Thursday, August 27, 2009

My letter to Kids (of all sizes)

Read on if you are an Infant

Kids - Finally, I’ve decided to be brave and tell you what I really wanted to, but never could. But before all that, I truly acknowledge the fact that you are innocent, cute and all that. But why, why in god’s name do you cry? See that kind of rhymes (why cry?), hope it keeps your ever changing attention span here for a bit long.

Now, I don’t mind if you cry or whine at a decibel level that matches your size and I clearly wouldn’t care if you cry anytime but for my sleeping time and I wouldn’t give a damn if you whine at anyplace but for the train I am traveling in. Please don’t whine in my train (trying my best to get it rhyming kiddy)

Nevertheless, I have to be a little fair to you and I would tell you why. Because I was a kid like you once, I sometimes recollect those wonderful times as young and stupid. And on this note I would give you some advice – Don’t Cry. Period.

Read below if you’re a kid under seven, little ones you can get back to sleep.

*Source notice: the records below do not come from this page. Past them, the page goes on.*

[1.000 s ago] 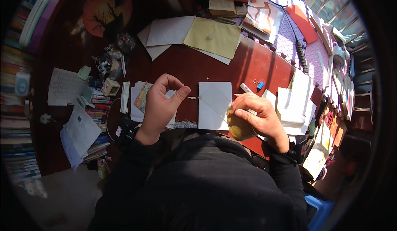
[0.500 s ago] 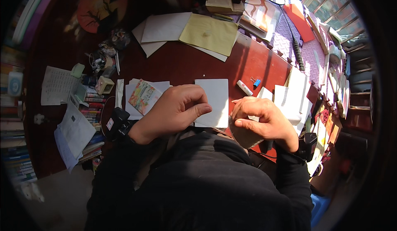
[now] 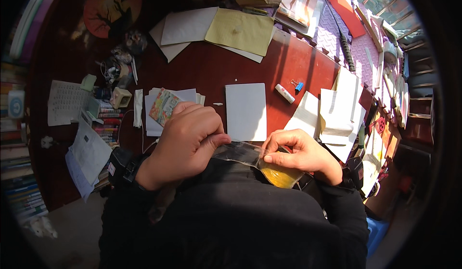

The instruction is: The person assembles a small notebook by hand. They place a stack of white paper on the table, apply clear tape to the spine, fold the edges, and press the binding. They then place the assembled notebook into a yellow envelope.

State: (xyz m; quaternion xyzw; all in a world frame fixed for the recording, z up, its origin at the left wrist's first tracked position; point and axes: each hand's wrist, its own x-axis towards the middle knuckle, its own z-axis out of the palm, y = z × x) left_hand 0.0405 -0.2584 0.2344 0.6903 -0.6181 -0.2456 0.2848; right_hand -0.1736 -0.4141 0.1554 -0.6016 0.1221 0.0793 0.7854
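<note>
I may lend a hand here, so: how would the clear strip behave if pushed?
The clear strip is probably light and floppy, being thin and see-through. It likely clings, as it seems to run off the yellow roll like tape.

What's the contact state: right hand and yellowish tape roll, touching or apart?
Touching. The head view shows the right hand holding the yellowish tape roll by its upper edge, thumb pressed there beside the clear tape strip.
</note>
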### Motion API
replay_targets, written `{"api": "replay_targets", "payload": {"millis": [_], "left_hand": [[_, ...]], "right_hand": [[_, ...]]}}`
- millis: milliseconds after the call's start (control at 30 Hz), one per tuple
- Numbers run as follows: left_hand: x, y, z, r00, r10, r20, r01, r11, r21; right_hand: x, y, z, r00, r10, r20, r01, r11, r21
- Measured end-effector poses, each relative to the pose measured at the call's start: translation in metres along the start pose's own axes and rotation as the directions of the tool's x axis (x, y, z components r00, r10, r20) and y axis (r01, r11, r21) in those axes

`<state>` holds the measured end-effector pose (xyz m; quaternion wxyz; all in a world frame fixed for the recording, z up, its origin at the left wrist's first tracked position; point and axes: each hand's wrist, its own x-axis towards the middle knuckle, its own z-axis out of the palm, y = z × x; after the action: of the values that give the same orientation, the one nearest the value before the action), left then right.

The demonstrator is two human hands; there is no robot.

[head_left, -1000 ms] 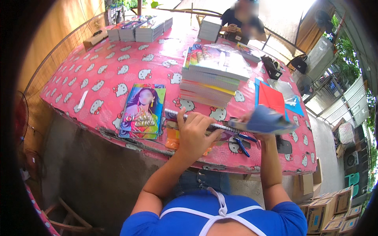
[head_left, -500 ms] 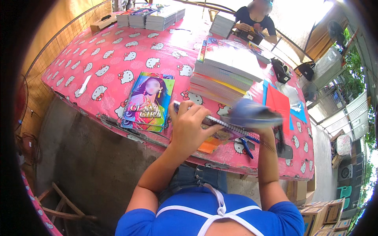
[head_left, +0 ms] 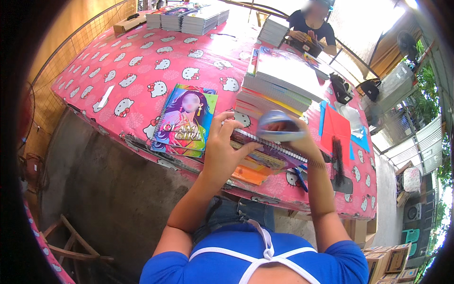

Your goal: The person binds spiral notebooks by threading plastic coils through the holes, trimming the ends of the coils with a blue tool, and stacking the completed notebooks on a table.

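My left hand [head_left: 223, 147] is closed on a spiral notebook [head_left: 270, 156] with a purple cover, held on edge with its bound side up. A wire coil runs along that edge, and a loose end of it sticks out past the right side. In my right hand [head_left: 306, 144] is a rounded blue-and-white object [head_left: 281, 125], blurred by motion, close above or against the coil; its kind is unclear. Below the notebook lie an orange booklet [head_left: 249, 174] and blue-handled pliers [head_left: 301, 181]. Several colourful notebooks [head_left: 182, 122] lie stacked to the left of my left hand.
A tall pile of unbound-looking books [head_left: 279, 87] stands just beyond my hands. Black coils [head_left: 337, 158] and red and blue sheets [head_left: 335, 125] lie to the right. More notebook stacks [head_left: 187, 21] sit at the far edge. Across the table, a person [head_left: 312, 31] handles something.
My right hand and the blurred blue-and-white object have moved left along the coil. The notebook is tilted slightly differently in my left hand, and the whole view has shifted a little.
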<state>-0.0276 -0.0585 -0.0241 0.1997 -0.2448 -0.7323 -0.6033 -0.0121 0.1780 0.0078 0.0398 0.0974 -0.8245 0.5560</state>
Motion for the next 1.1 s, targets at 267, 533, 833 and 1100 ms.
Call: {"api": "replay_targets", "payload": {"millis": [267, 533, 833, 1100], "left_hand": [[-0.002, -0.012, -0.003, 0.980, -0.198, 0.012, 0.185, 0.890, -0.416], [-0.010, -0.028, -0.014, 0.959, -0.281, 0.034, 0.250, 0.782, -0.571], [0.004, -0.025, -0.023, 0.920, -0.355, 0.165, 0.372, 0.662, -0.651], [0.032, 0.053, -0.048, 0.863, 0.411, -0.294, -0.449, 0.891, -0.071]], "right_hand": [[0.021, 0.017, 0.002, 0.993, -0.119, -0.025, 0.106, 0.947, -0.303], [0.036, 0.018, 0.010, 0.996, 0.082, 0.019, -0.079, 0.987, -0.143], [-0.014, 0.056, 0.001, 0.983, 0.107, -0.148, -0.181, 0.671, -0.719], [-0.117, 0.062, -0.007, 0.935, -0.058, -0.350, -0.246, 0.606, -0.757]]}}
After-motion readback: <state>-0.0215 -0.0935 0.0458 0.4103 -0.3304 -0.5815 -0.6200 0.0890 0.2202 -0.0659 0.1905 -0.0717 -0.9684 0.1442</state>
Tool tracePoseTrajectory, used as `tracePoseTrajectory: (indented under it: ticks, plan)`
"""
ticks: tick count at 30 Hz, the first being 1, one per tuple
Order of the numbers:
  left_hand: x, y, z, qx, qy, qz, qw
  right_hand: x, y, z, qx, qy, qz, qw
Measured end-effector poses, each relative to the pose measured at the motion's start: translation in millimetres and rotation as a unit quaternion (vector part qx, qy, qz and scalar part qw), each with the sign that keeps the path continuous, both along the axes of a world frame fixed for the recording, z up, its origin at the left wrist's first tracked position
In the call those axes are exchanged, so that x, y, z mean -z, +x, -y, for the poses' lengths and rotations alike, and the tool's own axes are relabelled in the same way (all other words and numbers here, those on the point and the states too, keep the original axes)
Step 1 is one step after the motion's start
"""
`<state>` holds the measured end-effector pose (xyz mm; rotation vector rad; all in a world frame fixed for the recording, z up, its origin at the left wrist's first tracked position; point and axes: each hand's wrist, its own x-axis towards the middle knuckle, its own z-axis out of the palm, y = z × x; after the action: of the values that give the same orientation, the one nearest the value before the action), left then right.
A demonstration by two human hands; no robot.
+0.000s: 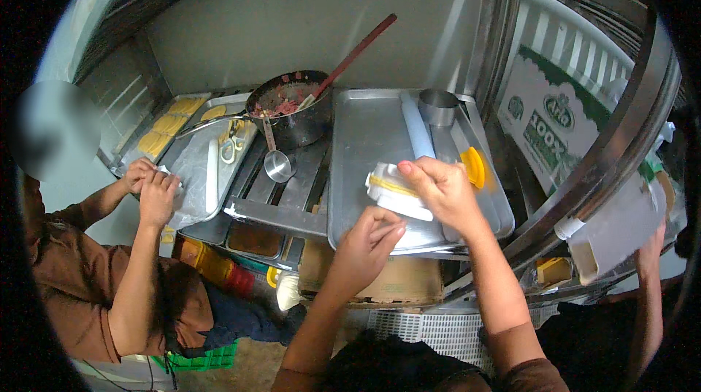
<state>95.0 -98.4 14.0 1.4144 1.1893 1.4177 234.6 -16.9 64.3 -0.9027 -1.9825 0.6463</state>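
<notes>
My right hand grips a white plastic hinged dough press, fingers and thumb wrapped round its side. A strip of yellow dough shows along the gap between its white halves. My left hand is just below and left of the press, its fingers curled and pressed together; whatever is between them, if anything, is hidden. Both hands are above the near part of a metal tray. On that tray lie a pale blue rod, a round metal cutter and a yellow plastic piece.
Left of the tray, a dark pot holds pinkish filling and a red-handled spatula. A metal measuring cup hangs at its side. Another person's hands work beside a plastic-covered tray with scissors. A box stands right.
</notes>
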Motion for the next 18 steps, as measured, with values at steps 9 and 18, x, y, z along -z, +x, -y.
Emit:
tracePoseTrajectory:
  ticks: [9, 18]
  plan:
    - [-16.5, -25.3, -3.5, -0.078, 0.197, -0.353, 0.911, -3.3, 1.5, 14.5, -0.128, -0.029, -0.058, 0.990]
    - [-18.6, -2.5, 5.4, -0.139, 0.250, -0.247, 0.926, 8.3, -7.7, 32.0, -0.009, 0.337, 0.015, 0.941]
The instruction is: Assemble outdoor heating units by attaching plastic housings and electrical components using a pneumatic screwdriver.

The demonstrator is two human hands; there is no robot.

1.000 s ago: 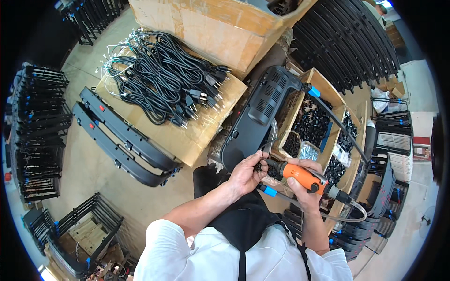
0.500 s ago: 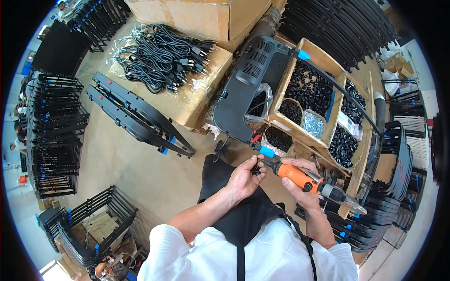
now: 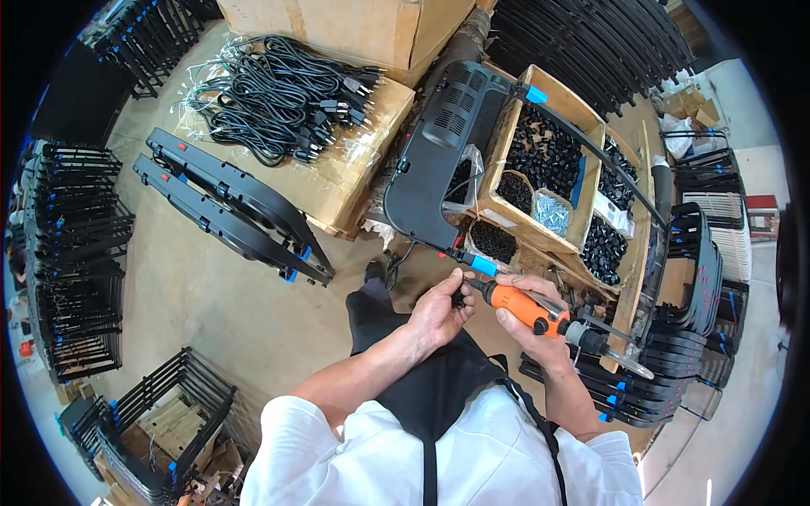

Kids – you guys are cute. I like watching you on Youtube, you know the ones where you weep while you’re brother toddler bites your finger. But please don’t call me Uncle, because we are not ready for that yet! And I probably wouldn’t mind if you just call me that and leave, but please don’t ask me to resolve your plastic ball plastic bat cricket issues. Again, I still wouldn’t have taken it to heart if all of this stopped there, because we all know that the ‘I am not ready while he was bowling’ is a bad excuse to get bowled, but for heaven’s sake why should I go talk to his parents and get you his bat, that he took along all pissed, so that you can continue playing?

Read here if you’re above seven, others play time’s over

Kids – I understand you’re all smart whiz kids. But there is a reason why these social networking websites wouldn’t let you register and login. It’s called free iPod, obviously it’s not but that did buy me some time to keep your attention from the other 10 tabs and 12 IM windows open right now. As always, I don’t have any kind of problem with you just registering on these websites, but why do you add me in your network just because you happened to be my neighbor or my second cousin or my second cousin’s neighbor. Now, I might sometimes end up accepting your invitation hoping it would stop you from pestering me, but why in this world would you send me your Twitter page link, do you really think I enjoy knowing that your math hme wrk scks! even if I was lucky enough to decode through your ttyls, rotflmao, ctc et cetera?

Sunday, August 23, 2009

I call the Making of King Khan,...first!!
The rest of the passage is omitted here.